Rondò che è il meritato trionfo di una una recita che vede crescere via via l'entusiasmo del pubblico: Gilda Fiume sciorina agilità, legati, staccati, sovracuti con spiazzante disinvoltura, voce sempre ampia e morbida, sempre duttile nell'espressione e nell'articolazione del testo. Sia giubilo, tormento accorato o fierezza regale, non perde mai il fuoco dell'emissione e della giusta intenzione. Non è da meno Antonino Siragusa, al quale si dovrebbe fare un monumento per l'incrollabile professionalità di chi da quasi trent'anni sostiene tante parti rossiniane e belcantiste, titoli di grande repertorio e rarità assolute senza un cedimento. Una certezza, anche per la dizione chiarissima, la cura musicale e la resa vocale, qui per di più in una parte baritenorile diversa da quelle sue consuete – dopo Osiride in Mosé in Egitto questo è solo il secondo personaggio creato da Nozzari che affronta. Agli albori, viceversa, della carriera, continua a far ben sperare il baritono Lodovico Filippo Ravizza, davvero ottimo Eduardo, al pari del pure giovane Adolfo Corrado, ben a suo agio nel vigore del barbaro Atkins. Valeria Girardello rende onore alla non trascurabile aria di Enrichetta, e ben figurano pure Francesca Cicìo (allieva della Bottega Donizetti, Margherita), Antonio Gares (Guglielmo) e Alexander Marev (Rivers). Il coro della radio ungherese diretto da Zoltan Pad, per lo più previsto in posizione oratoriale parti alla mano, completa il bel quadro musicale insieme con l'orchestra Donizetti Opera, affidata alla guida sicura di Corrado Rovaris, che conosce bene il mestiere e il repertorio, sì da imprimere sempre il giusto passo all'azione senza perder di vista le ragioni del canto, del teatro, dell'equilibrio complessivo.

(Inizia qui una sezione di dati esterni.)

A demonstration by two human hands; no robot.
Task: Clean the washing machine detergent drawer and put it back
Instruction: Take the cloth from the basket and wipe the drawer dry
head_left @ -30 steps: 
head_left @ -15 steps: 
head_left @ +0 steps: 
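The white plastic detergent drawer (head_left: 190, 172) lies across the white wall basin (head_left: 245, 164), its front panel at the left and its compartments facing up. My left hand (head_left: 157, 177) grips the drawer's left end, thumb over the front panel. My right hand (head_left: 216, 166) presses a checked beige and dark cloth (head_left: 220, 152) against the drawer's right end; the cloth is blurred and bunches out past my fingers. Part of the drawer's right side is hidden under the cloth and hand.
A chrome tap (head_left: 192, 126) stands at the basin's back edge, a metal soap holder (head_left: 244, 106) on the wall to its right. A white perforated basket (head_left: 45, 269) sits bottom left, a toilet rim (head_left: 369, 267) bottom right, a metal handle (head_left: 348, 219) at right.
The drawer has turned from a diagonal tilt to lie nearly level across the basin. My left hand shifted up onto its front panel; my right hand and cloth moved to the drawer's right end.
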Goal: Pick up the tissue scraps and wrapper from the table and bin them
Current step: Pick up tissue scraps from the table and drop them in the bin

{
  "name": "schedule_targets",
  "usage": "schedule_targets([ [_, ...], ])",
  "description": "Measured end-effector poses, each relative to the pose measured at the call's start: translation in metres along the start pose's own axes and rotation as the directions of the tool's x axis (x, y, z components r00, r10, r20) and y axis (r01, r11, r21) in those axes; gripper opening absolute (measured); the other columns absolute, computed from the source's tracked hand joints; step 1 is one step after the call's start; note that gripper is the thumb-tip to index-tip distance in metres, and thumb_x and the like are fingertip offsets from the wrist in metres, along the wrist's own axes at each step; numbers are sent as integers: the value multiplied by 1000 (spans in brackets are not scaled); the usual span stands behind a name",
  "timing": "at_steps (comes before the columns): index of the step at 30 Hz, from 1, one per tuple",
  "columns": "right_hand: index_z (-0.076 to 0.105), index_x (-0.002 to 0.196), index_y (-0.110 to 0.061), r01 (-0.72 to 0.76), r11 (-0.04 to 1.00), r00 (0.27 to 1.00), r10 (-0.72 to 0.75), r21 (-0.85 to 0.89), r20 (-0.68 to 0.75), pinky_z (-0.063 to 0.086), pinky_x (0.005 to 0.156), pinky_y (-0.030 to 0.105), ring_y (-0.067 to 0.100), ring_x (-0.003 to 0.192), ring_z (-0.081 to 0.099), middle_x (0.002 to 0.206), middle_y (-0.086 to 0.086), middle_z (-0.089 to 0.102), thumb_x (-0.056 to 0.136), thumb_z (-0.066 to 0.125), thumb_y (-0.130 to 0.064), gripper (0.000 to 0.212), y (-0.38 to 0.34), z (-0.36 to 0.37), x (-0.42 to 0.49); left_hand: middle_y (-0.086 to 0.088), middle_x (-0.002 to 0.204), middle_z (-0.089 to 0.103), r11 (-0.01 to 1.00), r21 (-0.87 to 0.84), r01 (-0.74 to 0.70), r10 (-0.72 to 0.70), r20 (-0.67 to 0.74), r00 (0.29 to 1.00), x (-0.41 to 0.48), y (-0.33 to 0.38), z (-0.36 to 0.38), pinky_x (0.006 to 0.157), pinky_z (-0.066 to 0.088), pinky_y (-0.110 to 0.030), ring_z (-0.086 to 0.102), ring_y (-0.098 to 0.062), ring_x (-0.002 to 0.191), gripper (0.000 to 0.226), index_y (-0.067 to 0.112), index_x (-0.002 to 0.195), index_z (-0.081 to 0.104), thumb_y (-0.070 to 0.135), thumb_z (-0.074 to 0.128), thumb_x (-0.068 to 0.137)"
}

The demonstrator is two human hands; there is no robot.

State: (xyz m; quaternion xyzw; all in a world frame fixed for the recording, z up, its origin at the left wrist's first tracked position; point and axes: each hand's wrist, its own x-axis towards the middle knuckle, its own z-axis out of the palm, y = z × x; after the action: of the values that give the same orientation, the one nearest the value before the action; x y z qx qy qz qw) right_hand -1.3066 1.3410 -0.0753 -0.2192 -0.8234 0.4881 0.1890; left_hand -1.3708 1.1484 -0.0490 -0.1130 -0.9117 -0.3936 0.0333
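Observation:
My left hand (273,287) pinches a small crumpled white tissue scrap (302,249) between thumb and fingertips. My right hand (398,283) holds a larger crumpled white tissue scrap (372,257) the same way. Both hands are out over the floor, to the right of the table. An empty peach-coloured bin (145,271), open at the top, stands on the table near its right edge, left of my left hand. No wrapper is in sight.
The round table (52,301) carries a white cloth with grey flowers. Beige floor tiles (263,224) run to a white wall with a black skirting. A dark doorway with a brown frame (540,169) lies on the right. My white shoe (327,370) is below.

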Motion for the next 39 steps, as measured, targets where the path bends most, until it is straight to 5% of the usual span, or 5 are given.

Si chiude in bellezza questo primo fine settimana operistico del festival bergamasco, ma più che chiudersi in realtà si apre e tesse reti, fra musica e musicologia (Alfredo è nell'edizione critica di Edoardo Cavalli, come Il diluvio, mentre Lucie è nella revisione di Jacques Chalmeau), teatro, arti e attualità, dall'ecologia alla violenza di genere al rapporto fra cultura e guerra. E se all'Acacdemia Carrara una mostra ammicca ad Anna Bolena (Tutta in voi la luce mia) per mostrare la melodrammatica teatralità della pittura ottocentesca, proprio di fronte, nella Galleria di Arte Moderna e Contemporanea, un'esposizione dedicata al filmmaker e visual artist Ali Cherri torna, con toni onirici fra concreto, contemporaneo e arcaico, a parlare di natura, cultura, guerra.